Der Gesetzgeber hat mit der Regelung des Realsplittings in § 10 Abs. 1 Nr. 1 EStG zu erkennen gegeben, daß die steuerrechtliche Berücksichtigung von Unterhaltsleistungen an den geschiedenen oder getrennt lebenden Ehegatten gegenständlich begrenzt sein soll.

Aus § 52 Abs. 15 Satz 2 EStG ist ersichtlich, daß nach der Wertung des Gesetzgebers nicht jedwedes Zurverfügungstellen von Wohnraum in Erfüllung einer Unterhaltspflicht die "eigenen Wohnzwecke" berührt.

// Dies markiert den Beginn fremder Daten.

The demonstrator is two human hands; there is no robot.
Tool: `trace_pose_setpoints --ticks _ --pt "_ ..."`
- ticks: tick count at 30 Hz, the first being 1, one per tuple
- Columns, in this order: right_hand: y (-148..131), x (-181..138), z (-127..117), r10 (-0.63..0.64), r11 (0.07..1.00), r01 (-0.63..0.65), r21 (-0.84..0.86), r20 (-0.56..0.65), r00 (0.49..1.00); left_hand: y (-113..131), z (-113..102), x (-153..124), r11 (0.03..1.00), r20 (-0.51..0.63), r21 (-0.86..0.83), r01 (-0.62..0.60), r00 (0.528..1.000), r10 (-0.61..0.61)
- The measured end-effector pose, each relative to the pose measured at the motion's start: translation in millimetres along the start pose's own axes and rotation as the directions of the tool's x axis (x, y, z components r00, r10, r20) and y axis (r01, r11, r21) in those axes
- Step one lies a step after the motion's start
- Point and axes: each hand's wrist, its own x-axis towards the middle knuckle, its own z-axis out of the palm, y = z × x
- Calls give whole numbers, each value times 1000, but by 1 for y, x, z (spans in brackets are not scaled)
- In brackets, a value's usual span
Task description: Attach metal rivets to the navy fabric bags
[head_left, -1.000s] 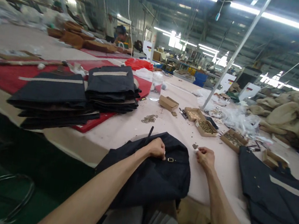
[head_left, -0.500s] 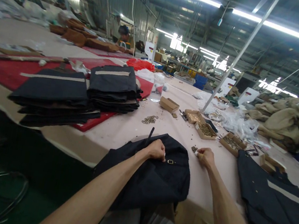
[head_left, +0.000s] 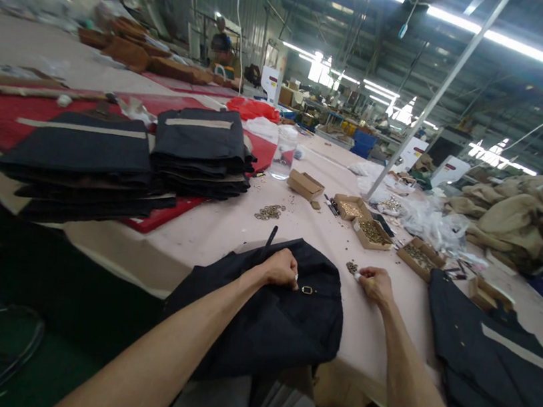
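Observation:
A dark navy garment point(head_left: 281, 313) lies over the near table edge and my lap, with a small brass buckle point(head_left: 308, 290) fixed on it. My left hand point(head_left: 281, 267) is closed in a fist on the cloth just left of the buckle, pinching something small and white. My right hand point(head_left: 375, 284) rests on the pink table beside the garment, fingers pinched together next to a little heap of metal bits point(head_left: 352, 267); what it holds is too small to name.
Stacks of folded dark garments point(head_left: 201, 150) sit on a red mat at the left. Open cardboard boxes of metal fittings point(head_left: 372, 231), a loose pile of rings point(head_left: 270, 213) and a clear cup point(head_left: 284, 155) stand mid-table. More dark garments point(head_left: 492, 356) lie right; tan cloth point(head_left: 527, 212) is piled beyond.
My right hand has slid a little forward to the small heap of metal bits. My left hand stays on the cloth by the buckle. The view shifted slightly.

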Motion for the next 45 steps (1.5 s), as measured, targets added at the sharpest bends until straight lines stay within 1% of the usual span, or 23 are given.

Diese Vorschrift, die zwischen der Nutzung durch den Steuerpflichtigen "zu eigenen Wohnzwecken" und "Wohnzwecken des Altenteilers" unterscheidet, läßt darauf schließen, daß im Sinne des EStG "eigene" Wohnzwecke nur erfüllt werden, wenn unterhaltsberechtigte Personen typischerweise zur Lebens- und Wirtschaftsgemeinschaft des Steuerpflichtigen gehören.

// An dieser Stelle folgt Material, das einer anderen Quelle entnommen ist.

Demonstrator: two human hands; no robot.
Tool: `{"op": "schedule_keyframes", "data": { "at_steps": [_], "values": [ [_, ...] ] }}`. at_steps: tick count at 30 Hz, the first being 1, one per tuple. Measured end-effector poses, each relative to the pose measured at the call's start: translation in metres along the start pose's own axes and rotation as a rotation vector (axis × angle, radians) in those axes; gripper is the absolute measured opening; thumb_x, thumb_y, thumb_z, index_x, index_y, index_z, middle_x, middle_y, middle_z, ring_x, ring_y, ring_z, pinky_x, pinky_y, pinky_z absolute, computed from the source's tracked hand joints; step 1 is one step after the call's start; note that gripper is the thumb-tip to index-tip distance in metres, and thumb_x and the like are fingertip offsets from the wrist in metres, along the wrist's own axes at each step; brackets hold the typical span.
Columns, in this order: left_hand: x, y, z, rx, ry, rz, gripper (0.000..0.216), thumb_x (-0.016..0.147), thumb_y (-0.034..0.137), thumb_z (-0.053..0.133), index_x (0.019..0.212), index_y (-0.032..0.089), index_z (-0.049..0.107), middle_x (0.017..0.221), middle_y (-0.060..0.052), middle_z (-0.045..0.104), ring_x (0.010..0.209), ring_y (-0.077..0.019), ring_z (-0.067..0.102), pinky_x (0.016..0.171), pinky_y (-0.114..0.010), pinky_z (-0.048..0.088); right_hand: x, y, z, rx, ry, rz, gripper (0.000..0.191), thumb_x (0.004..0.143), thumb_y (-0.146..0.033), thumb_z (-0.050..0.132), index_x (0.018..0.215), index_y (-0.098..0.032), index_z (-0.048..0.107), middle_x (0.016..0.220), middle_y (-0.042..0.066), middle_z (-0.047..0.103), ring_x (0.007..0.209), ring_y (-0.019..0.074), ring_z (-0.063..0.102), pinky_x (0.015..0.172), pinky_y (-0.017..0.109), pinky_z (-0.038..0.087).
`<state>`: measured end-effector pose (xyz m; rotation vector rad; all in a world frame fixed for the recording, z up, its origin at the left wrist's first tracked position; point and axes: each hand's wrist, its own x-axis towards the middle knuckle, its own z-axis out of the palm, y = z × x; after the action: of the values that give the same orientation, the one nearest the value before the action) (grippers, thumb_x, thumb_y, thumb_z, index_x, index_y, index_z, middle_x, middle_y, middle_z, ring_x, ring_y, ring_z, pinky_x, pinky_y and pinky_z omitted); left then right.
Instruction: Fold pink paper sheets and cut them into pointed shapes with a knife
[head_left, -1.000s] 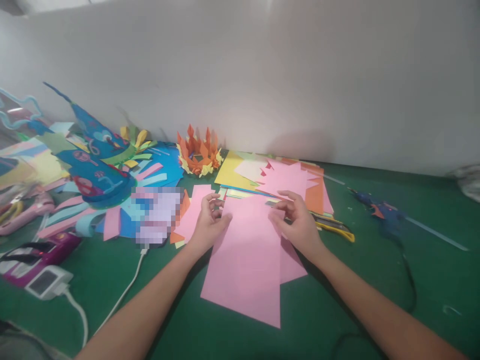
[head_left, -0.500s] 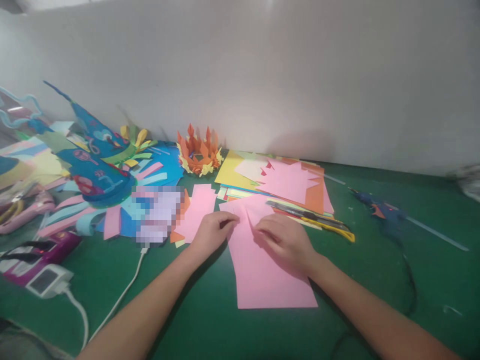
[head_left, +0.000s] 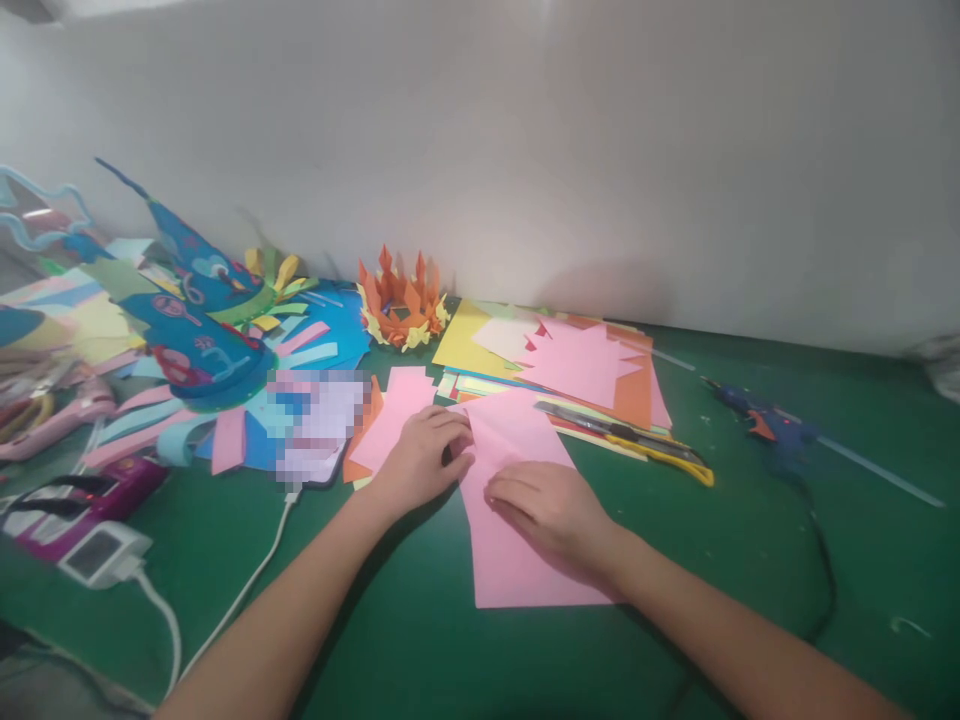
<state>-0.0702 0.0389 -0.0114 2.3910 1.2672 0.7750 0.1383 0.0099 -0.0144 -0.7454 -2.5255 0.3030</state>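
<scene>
A pink sheet of paper lies on the green table in front of me, with a slight crease near its upper part. My left hand is at the sheet's upper left edge, fingers and thumb curled onto it, with a small dark gap between them. Lying across the middle of the sheet, my right hand presses down with its fingers side by side; its thumb is mostly hidden. Just beyond the right hand, a yellow-handled utility knife rests on stacked paper.
Cut pink pieces lie on coloured sheets at the back. An orange paper crown stands near the wall. Blue cone hats, a phone on a cable and a power strip are left. A glue gun lies right.
My right hand has come down and slightly left, from pinching a raised fold to lying on the sheet. The fold now looks flatter. My left hand's thumb and fingers have parted a little.
</scene>
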Motion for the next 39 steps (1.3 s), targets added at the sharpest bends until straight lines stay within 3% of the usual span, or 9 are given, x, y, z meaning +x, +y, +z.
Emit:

2. Ehegatten leben dauernd getrennt, wenn die zum Wesen der Ehe gehörende Lebens- und Wirtschaftsgemeinschaft auf Dauer nicht mehr besteht. Wesentliches Merkmal der ehelichen Lebensgemeinschaft ist das Zusammenleben der Ehegatten (z. B. BFH-Urteil vom 15. Juni 1973 VI R 150/69, BFHE 109, 363, BStBl II 1973, 640). Leben die Ehegatten jeweils für sich in verschiedenen Wohnungen, kann eine eheliche Lebensgemeinschaft nur angenommen werden, wenn die Trennung durch äußere Umstände erzwungen wurde (z. B. durch eine Berufstätigkeit an einem anderen Ort) und die Ehegatten die Absicht haben, nach Wegfall des Hindernisses wieder zusammenzuleben.

3. Da das FG von anderen Grundsätzen ausgegangen ist, ist die Vorentscheidung aufzuheben. Die Sache ist spruchreif. Der Kläger ist 1984 aus der Familienwohnung ausgezogen und hat in derselben Stadt eine Wohnung für sich gemietet und sich dort mit Hauptwohnsitz polizeilich gemeldet. Gründe dafür, daß es sich nur um eine vorübergehende, auf äußere Umstände zurückzuführende Trennung handelt, hat der Kläger nicht vorgetragen. Er hat auch nicht erklärt, in Zukunft wieder einen gemeinsamen Haushalt mit seiner Ehefrau führen zu wollen. Dem entsprechen seine Anträge auf Lohnsteuerermäßigung, in denen er jeweils begehrte, Unterhaltsleistungen an die getrennt lebende Ehefrau in dem nach § 10 Abs. 1 Nr. 1 EStG zulässigen Höchstbetrag als Freibetrag auf der Lohnsteuerkarte einzutragen. Das FA hat den Anträgen jeweils entsprochen. Die vom Kläger geschilderten Kontakte zu seiner Ehefrau reichen nicht aus, um eine Lebens- und Wirtschaftsgemeinschaft annehmen zu können.

Ein Abzugsbetrag für die von der dauernd getrennt lebenden Ehefrau bewohnte Wohnung steht ihm daher nicht zu. Die Ablehnung des FA, hierfür einen Freibetrag auf den Lohnsteuerkarten für 1988 und 1989 einzutragen, war somit rechtmäßig.